Looking through the data, please report how many lines contain the string "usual", giving nothing but the number.

[Collected data entries]
◇ ◇ ◇ ◇ ◇

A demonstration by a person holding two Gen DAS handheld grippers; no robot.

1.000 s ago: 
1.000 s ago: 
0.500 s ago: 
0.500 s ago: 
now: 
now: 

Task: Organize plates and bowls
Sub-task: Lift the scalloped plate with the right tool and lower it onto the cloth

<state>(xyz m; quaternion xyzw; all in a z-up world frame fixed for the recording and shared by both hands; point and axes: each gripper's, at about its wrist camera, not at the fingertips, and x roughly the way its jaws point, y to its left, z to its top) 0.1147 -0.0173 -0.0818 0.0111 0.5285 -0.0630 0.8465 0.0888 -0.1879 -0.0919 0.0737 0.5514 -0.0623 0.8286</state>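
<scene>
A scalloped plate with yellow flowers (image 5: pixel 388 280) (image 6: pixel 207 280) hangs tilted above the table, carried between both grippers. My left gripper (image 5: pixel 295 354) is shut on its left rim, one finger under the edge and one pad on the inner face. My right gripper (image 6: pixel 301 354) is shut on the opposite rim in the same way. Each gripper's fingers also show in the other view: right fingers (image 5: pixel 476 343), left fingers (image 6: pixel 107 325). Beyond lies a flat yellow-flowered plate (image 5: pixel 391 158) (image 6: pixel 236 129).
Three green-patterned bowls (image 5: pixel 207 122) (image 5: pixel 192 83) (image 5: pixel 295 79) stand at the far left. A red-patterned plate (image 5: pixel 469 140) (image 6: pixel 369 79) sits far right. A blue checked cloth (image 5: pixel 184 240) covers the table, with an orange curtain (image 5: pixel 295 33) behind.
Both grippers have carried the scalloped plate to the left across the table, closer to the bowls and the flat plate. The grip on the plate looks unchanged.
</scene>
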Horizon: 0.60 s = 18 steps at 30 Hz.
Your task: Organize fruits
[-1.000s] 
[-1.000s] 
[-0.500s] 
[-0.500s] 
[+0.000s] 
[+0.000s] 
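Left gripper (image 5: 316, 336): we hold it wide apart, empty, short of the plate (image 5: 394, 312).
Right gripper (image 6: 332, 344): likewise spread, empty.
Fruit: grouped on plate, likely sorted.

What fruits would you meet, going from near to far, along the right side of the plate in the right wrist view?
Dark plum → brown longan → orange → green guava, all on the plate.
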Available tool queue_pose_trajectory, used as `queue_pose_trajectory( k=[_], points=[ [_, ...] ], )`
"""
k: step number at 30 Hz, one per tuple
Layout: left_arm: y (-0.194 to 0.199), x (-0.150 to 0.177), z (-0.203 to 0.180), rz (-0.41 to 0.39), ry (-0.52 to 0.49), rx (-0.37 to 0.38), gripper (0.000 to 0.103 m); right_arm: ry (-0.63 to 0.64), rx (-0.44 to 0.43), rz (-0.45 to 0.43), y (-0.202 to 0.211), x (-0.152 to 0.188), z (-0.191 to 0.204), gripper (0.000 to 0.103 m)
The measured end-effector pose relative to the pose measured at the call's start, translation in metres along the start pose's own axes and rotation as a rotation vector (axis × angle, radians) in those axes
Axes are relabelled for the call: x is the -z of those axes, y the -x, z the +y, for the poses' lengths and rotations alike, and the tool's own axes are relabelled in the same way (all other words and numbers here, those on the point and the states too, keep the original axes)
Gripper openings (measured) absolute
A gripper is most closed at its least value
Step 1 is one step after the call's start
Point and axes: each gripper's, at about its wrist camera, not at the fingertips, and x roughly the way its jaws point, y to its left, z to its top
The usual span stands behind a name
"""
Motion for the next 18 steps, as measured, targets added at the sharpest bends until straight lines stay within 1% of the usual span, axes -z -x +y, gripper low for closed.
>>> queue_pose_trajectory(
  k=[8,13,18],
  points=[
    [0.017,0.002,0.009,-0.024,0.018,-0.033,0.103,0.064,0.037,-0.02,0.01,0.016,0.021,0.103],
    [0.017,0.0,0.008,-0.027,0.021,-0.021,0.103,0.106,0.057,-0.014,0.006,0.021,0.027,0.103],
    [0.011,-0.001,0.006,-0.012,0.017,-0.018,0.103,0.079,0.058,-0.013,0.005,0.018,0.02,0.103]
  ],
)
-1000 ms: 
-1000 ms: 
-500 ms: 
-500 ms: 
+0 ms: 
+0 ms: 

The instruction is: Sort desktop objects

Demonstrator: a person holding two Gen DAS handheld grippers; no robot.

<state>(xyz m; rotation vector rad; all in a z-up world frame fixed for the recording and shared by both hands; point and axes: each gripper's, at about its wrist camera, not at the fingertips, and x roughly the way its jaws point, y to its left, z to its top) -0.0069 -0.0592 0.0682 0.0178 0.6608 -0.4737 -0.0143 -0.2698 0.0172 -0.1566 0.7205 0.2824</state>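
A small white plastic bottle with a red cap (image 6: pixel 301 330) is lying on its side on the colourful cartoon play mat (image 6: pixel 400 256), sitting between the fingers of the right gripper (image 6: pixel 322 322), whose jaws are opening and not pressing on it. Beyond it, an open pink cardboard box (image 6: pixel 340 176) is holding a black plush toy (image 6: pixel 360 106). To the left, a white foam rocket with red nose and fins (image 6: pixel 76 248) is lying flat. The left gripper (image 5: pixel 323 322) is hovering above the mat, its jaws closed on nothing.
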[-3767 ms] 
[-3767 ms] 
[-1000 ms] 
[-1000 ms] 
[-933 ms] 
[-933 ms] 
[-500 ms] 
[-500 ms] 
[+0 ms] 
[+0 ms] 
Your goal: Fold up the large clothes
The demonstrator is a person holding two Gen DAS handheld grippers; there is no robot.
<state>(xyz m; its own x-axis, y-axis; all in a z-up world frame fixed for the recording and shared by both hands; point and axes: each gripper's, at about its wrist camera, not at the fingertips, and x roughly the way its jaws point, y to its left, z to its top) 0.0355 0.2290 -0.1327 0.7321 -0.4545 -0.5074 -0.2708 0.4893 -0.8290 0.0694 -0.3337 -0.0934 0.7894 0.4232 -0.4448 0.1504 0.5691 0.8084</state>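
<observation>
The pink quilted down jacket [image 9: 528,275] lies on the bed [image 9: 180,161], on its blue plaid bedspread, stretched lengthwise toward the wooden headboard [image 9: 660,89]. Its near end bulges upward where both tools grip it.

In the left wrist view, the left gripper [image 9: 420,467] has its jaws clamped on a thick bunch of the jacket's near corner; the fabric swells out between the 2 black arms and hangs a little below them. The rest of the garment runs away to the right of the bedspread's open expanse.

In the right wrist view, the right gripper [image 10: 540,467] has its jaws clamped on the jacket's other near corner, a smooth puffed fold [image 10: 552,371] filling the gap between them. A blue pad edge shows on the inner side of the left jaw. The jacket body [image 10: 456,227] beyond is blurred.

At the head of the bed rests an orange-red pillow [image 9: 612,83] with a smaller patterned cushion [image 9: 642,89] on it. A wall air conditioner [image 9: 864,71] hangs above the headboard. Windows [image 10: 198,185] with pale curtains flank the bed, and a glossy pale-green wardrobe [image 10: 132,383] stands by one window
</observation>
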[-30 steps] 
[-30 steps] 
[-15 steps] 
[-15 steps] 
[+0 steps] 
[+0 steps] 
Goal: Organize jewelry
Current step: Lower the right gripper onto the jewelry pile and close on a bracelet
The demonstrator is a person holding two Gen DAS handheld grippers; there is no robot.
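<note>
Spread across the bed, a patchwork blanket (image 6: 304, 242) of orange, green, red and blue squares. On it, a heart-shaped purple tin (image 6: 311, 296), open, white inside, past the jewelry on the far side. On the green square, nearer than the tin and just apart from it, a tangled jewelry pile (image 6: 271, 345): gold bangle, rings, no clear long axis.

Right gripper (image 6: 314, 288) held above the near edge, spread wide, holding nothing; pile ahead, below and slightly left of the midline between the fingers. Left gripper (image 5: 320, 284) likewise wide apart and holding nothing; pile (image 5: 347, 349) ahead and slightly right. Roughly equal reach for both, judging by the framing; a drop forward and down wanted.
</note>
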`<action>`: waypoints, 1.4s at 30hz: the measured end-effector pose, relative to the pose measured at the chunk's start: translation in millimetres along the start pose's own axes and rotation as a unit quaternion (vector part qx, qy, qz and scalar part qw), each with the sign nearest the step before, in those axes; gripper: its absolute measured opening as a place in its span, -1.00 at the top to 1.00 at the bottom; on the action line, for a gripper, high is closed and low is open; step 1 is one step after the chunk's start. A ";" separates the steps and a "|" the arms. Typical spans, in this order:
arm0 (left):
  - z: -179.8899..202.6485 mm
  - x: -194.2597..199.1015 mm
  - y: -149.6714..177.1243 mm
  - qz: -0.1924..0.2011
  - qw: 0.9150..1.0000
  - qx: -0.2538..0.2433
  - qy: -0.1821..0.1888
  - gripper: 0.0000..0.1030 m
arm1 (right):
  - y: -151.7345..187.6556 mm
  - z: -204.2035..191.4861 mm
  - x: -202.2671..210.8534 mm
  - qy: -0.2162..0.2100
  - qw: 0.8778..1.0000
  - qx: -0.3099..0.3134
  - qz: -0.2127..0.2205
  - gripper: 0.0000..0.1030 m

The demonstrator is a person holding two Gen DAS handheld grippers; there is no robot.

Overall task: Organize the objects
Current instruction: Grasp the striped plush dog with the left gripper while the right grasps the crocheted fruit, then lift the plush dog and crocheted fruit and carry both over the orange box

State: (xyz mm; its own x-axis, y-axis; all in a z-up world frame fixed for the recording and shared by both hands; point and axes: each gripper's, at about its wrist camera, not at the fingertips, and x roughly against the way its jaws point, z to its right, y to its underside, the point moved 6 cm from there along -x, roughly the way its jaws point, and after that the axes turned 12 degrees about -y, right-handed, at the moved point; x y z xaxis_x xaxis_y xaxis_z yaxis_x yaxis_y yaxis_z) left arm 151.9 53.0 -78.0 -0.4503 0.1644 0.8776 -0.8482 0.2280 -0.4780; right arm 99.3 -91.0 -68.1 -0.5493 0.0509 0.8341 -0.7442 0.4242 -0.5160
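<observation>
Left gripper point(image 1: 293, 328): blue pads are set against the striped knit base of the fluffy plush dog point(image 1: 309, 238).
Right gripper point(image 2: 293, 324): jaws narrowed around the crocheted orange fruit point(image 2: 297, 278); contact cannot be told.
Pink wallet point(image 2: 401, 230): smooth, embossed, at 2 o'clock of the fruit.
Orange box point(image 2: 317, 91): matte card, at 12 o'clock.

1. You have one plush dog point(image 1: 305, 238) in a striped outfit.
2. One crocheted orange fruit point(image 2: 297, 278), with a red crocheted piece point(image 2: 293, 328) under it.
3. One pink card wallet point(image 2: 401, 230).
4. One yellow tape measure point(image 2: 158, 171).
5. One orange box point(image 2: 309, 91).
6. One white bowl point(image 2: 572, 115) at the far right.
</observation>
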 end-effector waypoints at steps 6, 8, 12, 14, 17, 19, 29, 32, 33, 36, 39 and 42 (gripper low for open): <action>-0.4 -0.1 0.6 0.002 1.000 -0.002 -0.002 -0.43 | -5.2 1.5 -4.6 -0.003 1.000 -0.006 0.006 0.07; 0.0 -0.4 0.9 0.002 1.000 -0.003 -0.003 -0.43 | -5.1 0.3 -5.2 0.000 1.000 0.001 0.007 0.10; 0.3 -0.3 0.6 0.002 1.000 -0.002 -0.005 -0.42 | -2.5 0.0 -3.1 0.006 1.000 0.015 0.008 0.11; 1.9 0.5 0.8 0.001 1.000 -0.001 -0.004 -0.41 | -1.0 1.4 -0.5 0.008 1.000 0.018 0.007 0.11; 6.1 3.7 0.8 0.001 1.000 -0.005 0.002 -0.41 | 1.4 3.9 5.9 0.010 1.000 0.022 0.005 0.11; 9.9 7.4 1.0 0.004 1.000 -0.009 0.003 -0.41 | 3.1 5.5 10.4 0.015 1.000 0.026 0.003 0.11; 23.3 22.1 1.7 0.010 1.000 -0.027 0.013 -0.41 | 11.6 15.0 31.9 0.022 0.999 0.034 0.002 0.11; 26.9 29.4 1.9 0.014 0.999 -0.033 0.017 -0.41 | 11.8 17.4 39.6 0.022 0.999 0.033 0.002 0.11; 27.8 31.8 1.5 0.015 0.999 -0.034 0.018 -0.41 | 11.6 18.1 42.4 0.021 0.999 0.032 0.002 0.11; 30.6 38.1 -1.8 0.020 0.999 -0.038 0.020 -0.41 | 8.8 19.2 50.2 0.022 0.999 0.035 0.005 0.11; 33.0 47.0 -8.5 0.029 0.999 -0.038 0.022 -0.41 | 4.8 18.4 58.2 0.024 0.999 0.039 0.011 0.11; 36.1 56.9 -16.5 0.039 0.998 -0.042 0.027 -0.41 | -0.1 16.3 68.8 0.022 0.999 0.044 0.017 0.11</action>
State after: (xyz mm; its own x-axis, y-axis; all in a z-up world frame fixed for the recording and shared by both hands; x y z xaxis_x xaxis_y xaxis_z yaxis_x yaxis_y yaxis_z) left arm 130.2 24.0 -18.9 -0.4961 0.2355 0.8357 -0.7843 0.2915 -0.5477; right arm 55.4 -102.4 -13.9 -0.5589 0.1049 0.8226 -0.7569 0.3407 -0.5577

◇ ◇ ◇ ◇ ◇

§ **ANSWER BOX**
2